Bisnis.com, JAKARTA - Rizal Ramli dan Abdul Rachim, didampingi Refli Harun mengajukan judicial review tentang threshold atau ambang batas pemilihan presiden ke Mahkamah Konstitusi pada hari ini, Jumat (4/9/2020).
Dalam beberapa kesempatan, Rizal Ramli menyatakan presidential threshold sebesar 20 persen telah membunuh demokrasi dan menciptakan oligarki kekuasaan.
“Itu merupakan basis dari demokrasi kriminal. Mohon doa dan dukungan,” tulis Rizal dalam akun Twitter pribadi @RamliRizal, Jumat (4/9/2020).
Adapun, presidential threshold yang tercantum dalam UU Nomor 7 Tahun 2017 tentang Pemilu, mengatur tentang syarat partai atau gabungan partai yang boleh mengusung pasangan capres dan cawapres. Parpol pengusung capres dan cawapres harus memiliki 20 persen kursi di DPR atau 25 persen suara sah di level nasional.
Rizal Ramli meminta ambang batas tersebut diturunkan menjadi nol persen. Dengan demikian akan muncul banyak kandidat capres dan cawapres.
Pagi ini, Jum’at jam 10 pagi, DR. Rizal Ramli & Ir. Abd Rachim, didampingi DR Refly Harun SH akan Ke Mahkamah Konstitusi untuk melakukan Judicial Review tentang ‘Threshold”

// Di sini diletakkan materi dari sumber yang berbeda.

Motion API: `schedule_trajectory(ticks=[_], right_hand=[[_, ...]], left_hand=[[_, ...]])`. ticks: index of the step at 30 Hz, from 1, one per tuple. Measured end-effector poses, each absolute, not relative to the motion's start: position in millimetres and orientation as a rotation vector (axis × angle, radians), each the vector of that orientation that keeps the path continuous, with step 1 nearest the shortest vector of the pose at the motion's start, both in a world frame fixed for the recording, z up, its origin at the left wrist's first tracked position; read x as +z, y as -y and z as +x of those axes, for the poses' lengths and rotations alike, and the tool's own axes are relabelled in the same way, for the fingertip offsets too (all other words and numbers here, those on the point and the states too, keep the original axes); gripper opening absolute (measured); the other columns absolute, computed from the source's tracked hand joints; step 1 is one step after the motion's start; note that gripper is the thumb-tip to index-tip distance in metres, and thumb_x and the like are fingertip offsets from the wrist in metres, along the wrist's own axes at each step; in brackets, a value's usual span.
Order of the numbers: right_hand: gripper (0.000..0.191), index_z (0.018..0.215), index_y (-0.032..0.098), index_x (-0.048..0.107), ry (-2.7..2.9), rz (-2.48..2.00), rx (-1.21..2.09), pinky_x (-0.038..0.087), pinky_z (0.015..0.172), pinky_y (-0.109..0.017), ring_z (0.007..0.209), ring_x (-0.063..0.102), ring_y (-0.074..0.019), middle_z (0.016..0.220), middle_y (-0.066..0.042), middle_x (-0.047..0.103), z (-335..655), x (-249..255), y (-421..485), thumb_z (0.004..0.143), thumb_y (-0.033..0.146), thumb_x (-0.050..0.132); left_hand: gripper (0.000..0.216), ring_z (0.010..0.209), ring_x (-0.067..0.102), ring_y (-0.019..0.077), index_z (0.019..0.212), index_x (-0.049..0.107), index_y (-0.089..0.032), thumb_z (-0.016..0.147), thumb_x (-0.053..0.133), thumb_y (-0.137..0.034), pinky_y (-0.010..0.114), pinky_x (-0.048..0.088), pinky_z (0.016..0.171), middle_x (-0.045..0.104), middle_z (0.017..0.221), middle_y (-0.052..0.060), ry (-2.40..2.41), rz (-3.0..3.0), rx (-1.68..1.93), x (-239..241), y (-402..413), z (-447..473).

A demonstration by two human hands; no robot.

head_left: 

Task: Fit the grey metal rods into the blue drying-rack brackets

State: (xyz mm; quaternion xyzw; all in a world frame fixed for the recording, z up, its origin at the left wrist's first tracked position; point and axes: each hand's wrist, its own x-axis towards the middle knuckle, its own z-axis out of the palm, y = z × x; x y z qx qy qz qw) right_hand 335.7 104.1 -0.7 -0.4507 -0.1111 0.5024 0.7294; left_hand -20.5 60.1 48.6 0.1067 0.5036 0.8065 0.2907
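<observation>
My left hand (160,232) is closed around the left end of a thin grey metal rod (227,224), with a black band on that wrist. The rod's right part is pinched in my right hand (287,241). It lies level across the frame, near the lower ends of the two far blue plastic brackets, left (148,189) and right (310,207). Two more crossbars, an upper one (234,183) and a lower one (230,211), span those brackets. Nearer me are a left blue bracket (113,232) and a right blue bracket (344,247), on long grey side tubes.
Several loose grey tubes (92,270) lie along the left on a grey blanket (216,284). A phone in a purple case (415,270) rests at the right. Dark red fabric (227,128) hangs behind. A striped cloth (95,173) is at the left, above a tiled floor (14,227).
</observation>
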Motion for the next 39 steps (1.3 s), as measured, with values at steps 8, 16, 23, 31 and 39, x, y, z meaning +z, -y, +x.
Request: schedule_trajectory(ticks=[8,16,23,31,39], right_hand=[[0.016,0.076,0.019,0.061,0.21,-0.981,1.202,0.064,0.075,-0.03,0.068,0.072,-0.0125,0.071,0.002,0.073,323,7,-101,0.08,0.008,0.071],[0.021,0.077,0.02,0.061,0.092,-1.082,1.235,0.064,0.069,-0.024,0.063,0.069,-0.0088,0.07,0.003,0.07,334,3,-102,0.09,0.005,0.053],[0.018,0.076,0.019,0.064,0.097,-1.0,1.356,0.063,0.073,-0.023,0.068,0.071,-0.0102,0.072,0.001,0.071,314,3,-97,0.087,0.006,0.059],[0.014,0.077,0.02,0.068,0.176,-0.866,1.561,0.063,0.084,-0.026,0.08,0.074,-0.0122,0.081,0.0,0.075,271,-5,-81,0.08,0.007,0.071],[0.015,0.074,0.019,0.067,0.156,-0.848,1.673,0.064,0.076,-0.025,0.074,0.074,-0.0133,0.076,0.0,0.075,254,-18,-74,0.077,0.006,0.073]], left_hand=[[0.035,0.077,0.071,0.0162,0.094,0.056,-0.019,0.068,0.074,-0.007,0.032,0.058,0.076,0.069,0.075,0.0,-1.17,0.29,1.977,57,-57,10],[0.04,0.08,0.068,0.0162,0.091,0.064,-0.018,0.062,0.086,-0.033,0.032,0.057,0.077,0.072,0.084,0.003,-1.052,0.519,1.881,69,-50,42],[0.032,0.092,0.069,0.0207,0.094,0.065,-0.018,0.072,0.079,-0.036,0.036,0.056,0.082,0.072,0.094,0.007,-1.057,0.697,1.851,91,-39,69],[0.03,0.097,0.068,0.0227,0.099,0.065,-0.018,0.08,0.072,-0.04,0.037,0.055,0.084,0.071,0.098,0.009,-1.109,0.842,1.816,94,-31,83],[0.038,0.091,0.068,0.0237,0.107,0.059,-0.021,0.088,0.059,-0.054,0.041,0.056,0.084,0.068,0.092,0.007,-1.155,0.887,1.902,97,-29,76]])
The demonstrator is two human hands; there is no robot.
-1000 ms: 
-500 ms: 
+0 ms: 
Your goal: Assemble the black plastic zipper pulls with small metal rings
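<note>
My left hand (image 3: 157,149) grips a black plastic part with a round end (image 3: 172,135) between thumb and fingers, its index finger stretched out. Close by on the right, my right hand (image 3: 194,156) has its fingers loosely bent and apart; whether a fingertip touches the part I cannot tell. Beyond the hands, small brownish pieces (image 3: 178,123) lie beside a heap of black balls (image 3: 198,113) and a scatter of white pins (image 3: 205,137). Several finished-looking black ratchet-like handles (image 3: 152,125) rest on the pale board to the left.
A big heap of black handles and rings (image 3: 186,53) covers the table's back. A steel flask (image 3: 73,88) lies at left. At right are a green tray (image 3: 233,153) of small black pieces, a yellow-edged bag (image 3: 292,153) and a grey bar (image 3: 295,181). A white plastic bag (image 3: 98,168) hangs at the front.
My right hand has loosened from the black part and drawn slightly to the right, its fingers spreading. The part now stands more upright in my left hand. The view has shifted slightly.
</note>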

— Dr. Rizal Ramli (@RamliRizal) September 3, 2020
(ambang batas) pemilihan Presiden. Itu merupakan basis dari demokrasi kriminal. Mohon doa & dukungan
Sementara itu, penghapusan presidential threshold atau ambang batas presiden kembali menjadi perdebatan menyusul akan dibahasnya rancangan Undang-udang Pemilu di DPR.

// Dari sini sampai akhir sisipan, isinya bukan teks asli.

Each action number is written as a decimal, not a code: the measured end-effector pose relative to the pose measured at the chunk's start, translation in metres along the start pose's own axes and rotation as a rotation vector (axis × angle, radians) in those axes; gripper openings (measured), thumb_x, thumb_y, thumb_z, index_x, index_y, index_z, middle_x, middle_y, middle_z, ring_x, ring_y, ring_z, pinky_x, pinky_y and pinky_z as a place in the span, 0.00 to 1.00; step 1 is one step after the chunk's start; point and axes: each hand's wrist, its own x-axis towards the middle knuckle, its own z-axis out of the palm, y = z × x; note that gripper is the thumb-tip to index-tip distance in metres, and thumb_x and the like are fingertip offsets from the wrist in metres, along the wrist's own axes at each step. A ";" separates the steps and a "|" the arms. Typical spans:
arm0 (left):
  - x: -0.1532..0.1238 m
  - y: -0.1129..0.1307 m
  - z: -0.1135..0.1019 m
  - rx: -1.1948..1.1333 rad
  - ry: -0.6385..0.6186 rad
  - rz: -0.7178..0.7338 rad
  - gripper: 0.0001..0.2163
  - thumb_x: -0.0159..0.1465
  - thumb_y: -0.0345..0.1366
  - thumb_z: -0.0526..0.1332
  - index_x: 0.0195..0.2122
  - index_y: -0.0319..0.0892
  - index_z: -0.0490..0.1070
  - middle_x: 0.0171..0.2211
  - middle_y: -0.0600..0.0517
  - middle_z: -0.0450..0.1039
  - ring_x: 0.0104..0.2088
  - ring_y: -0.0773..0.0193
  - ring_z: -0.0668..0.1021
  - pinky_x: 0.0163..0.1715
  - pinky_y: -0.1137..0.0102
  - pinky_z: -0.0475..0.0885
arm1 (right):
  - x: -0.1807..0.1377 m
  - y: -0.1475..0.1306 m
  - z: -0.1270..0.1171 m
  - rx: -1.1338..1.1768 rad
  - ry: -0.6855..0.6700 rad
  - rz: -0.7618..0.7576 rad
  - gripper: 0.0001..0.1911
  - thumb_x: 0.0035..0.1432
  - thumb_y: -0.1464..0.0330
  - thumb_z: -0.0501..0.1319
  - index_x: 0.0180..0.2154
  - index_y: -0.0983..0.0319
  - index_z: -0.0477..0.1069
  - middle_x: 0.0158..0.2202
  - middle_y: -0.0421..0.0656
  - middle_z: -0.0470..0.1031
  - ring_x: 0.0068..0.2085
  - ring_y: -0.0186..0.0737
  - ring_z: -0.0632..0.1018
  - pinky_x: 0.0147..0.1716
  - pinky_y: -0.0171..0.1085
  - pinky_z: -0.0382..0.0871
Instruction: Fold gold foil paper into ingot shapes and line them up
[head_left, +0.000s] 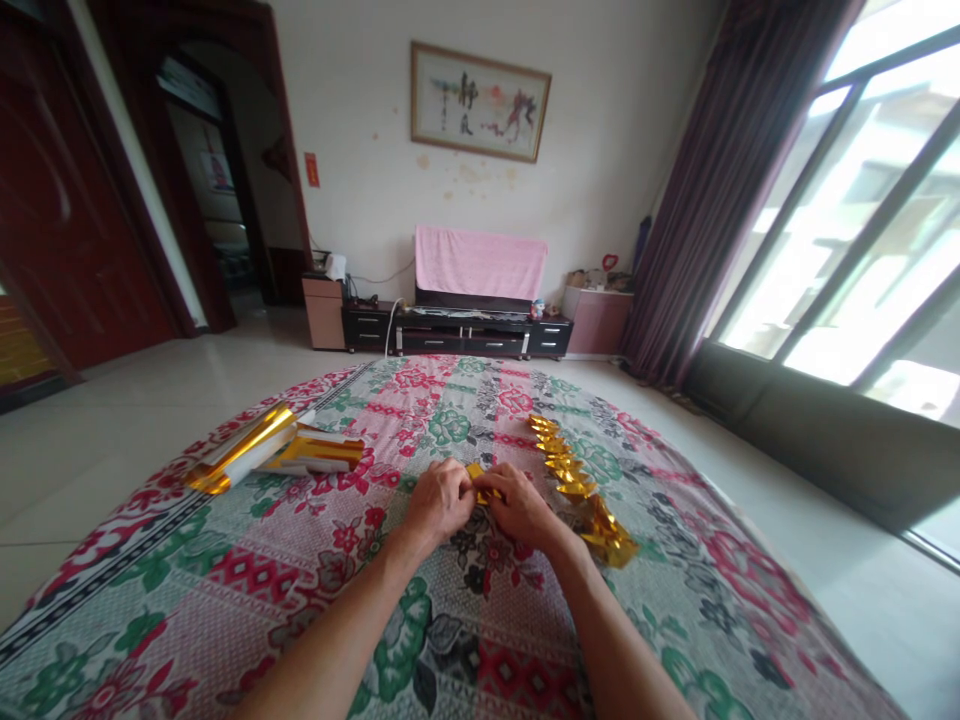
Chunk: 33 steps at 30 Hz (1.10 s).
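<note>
Close together over the middle of the cloth, my left hand (444, 498) and my right hand (517, 503) both grip a small piece of gold foil paper (475, 470). The fingers of each are bent and pinched around it, and they hide most of its shape. To the right of my right hand runs a row of several folded gold paper ingots (576, 480), the nearest ones bunched in a pile. Curled sheets of gold foil paper with pale backs (255, 440) lie off to the left of my left hand.
A flower-patterned cloth (450, 425) in pink, green and grey covers the broad rounded surface before me. Beyond it stand a low black cabinet (457, 340) and a pink towel (480, 258) draped over something. A large window (855, 220) is at the right, with a purple curtain (720, 180).
</note>
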 end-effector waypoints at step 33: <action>0.001 -0.001 -0.003 -0.045 -0.007 -0.017 0.03 0.53 0.29 0.57 0.24 0.40 0.69 0.28 0.51 0.70 0.33 0.64 0.72 0.37 0.69 0.65 | 0.000 -0.003 -0.004 0.061 -0.011 -0.026 0.18 0.53 0.78 0.51 0.41 0.58 0.74 0.36 0.43 0.73 0.40 0.38 0.70 0.42 0.36 0.62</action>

Sebelumnya, Anggota Komisi II DPR RI Guspardi Gaus mengatakan bahwa selama ini ambang batas presiden justru menciptakan polarisasi karena berpotensi menghadirkan dua pasangan calon dalam pilpres.

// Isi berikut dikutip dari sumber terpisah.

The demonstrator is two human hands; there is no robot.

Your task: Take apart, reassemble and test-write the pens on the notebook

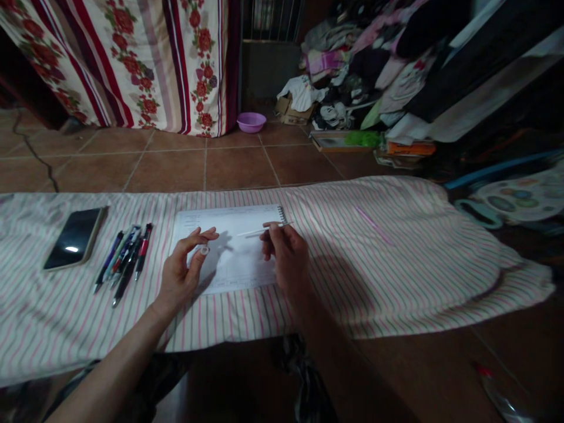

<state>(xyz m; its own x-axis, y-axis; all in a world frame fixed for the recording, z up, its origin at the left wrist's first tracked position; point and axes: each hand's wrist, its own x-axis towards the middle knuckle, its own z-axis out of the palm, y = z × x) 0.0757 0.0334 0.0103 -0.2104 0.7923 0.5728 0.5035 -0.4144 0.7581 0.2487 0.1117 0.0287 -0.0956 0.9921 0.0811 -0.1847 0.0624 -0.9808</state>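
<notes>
My left hand (184,265) pinches a small round whitish piece (205,250) between thumb and fingers, above the left part of a spiral notepad (238,273). My right hand (286,249) grips a thin white pen refill (251,233) near one end, and its tip points left over the page. The two hands are apart, and their shadows fall on the paper. Away to the right, a slim pink-purple pen barrel (372,224) lies on the striped cloth. Several pens (126,258) lie in a loose bunch left of the notepad.
A phone (74,239) rests at the left on the striped cloth (423,252), which covers the low table. Beyond are a tiled floor (171,164), a floral curtain (145,64), a purple basin (251,122) and heaped clothes (352,64). A patterned chair (515,197) stands at right.
</notes>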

Dia memprediksi kalau tidak ada perubahan aturan kepemiluan maka pada Pilpres 2024 jumlah pasangan calon yang akan diusung partai politik hanya dua pasang.
Direktur Eksekutif Lembaga Survei Indonesia Djayadi Hanan menilai ketentuan ambang batas pencalonan presiden atau presidential threshold tidak diperlukan di Indonesia dengan sistem presidential.
Dia menyatakan presidential threshold tidak sejalan dengan sistem presidensial yang dianut Indonesia.
“Tanpa threshold, koalisi akan lebih alamiah dan tidak terpaksa sehingga lebih konsisten dengan logika sistem presidensial,” ujarnya.